Le Syndicat des Indépendants exprime sa satisfaction à l’annonce par Eric WOERTH des premiers éléments du projet de loi sur le dialogue social dans les TPE.
Comme le SDI le soutien depuis une année auprès des pouvoirs publics, le dialogue au sein des TPE s’exerce en direct au quotidien. L’organisation d’une représentation syndicale dans chaque petite entreprise n’aurait pu que contribuer à tendre le climat social et introduire un formalisme qui n’est souhaité ni par les chefs d’entreprise, ni les salariés.

Il n’en reste pas moins que la mise en place facultative, sur la base d’un scrutin sur sigle, de « commissions paritaires » sans pouvoirs de négociations, laisse les professionnels dubitatifs au regard de l’importance des sommes prélevées sur la masse salariale pour les besoins du fonctionnement de ce système.

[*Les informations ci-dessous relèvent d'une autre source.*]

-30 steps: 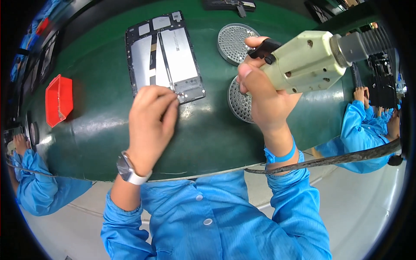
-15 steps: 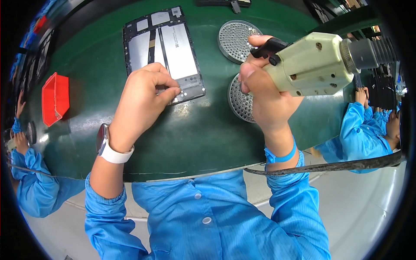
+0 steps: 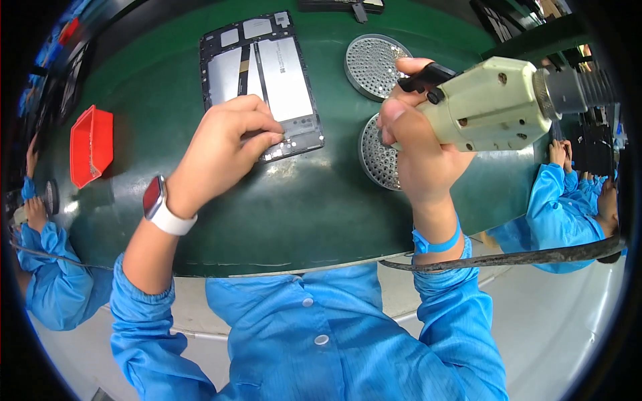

L’annonce par l’UPA d’une collecte de 11,5 millions d’euros en 2009 au titre de la taxe sur le dialogue social semble très en deçà de la réalité factuelle, comme mathématique.

Sur un plan factuel, les seuls artisans du BTP ont versé 12 millions d’euros en 2009 .

Mathématiquement, le secteur de l’artisanat comporte 2,5 millions de salariés  soit, sur une base de 25€ en moyenne par salarié comme annoncé par l’UPA, une collecte supérieure à 62 millions d’euros.

La mise en œuvre d’un dialogue social « a minima » ne résout pas non plus la difficulté d’un principe de financement obligatoire des organisations syndicales patronales, mais aussi de salariés, à la seule charge des chefs d’entreprise.

Par ailleurs, le SDI rappelle que de nombreux professionnels artisans sont de longue date tenus de s’acquitter d’une taxe sur le dialogue social : le BTP depuis 1996 ; la charcuterie, la poissonnerie et la boucherie depuis 2001, 2002 et 2003.
Aucun bilan sérieux n’a été tiré, à ce jour, des effets de ces dispositifs pour le dialogue social au sein des branches concernées.

Le SDI saisira l’ensemble des parlementaires de ces questions dans le cadre de la discussion sur le projet de loi porté par Eric WOERTH et sollicitera une définition précise du champ d’action des « commissions paritaires », à la lumière notamment des sujets d’ores et déjà traités par d’autres structures telles que les chambres consulaires et les organismes de formation professionnelle.